Problem to work on -> What you write should be the line containing "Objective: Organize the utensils" followed by every line after it to the end of the listing, exactly as given, and nothing more.

Input data ->
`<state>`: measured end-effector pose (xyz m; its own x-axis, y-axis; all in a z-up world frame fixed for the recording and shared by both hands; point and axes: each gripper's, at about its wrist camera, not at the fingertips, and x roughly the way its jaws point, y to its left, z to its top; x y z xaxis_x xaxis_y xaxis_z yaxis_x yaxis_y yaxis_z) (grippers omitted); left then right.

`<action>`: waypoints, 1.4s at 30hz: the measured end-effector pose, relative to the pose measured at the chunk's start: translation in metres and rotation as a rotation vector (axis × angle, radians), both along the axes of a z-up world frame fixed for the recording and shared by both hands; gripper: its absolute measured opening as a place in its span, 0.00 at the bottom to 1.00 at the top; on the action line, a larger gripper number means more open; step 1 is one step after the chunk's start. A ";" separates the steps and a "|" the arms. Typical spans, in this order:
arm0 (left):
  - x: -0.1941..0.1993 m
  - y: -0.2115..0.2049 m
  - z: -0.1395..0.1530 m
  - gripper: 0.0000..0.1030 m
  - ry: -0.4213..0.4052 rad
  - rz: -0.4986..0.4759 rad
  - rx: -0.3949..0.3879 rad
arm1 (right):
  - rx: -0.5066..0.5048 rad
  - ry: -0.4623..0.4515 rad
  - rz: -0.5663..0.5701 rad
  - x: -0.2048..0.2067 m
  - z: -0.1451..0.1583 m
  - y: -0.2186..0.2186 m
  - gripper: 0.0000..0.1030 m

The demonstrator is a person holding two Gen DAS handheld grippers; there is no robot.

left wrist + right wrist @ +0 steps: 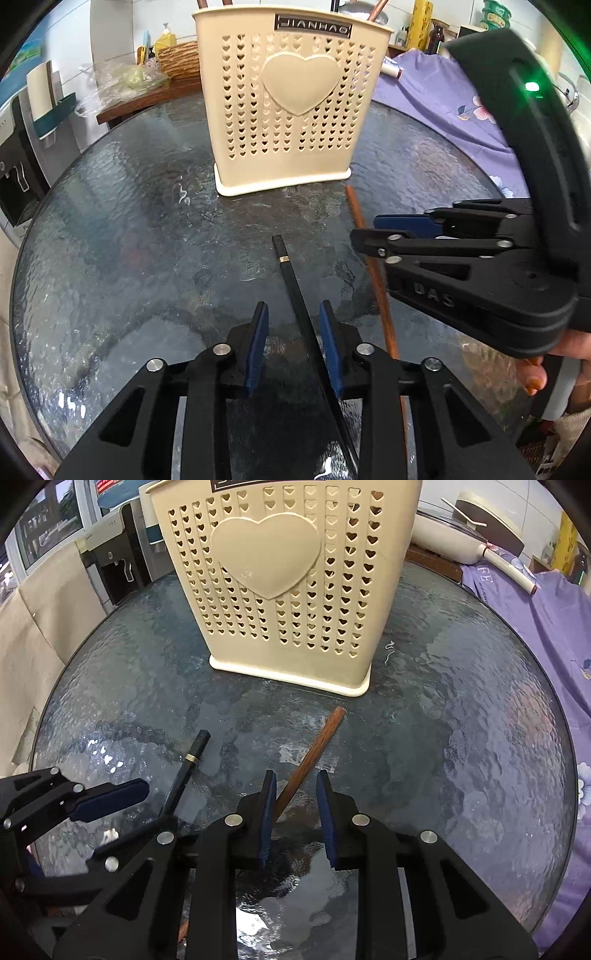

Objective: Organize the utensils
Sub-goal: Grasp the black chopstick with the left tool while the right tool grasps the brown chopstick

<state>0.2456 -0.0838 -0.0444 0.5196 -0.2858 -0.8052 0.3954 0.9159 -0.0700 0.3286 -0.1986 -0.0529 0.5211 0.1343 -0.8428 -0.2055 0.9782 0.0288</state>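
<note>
Left gripper [293, 314] low over the glass table [129, 240], pads apart, straddling the black chopstick [291, 273] lying flat, its right pad just beside the stick. Right gripper [295, 794] likewise parted around the brown chopstick [314, 753], left pad seemingly touching it. Behind both, upright, the cream holder [291, 99].
</note>
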 end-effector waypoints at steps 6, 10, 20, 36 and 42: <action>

Written answer ->
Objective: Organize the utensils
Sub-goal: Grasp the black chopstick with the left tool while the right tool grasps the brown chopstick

<state>0.2456 -0.0838 -0.0444 0.5196 -0.2858 -0.8052 0.3954 0.9159 -0.0700 0.3286 -0.1986 -0.0529 0.5211 0.1343 -0.8428 -0.2055 0.9782 0.0288</state>
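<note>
Left gripper [293, 314] low over the glass table [129, 240], pads apart, straddling the black chopstick [291, 273] lying flat, its right pad just beside the stick. Right gripper [295, 794] likewise parted around the brown chopstick [314, 753], left pad seemingly touching it. Behind both, upright, the cream holder [291, 99].
</note>
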 end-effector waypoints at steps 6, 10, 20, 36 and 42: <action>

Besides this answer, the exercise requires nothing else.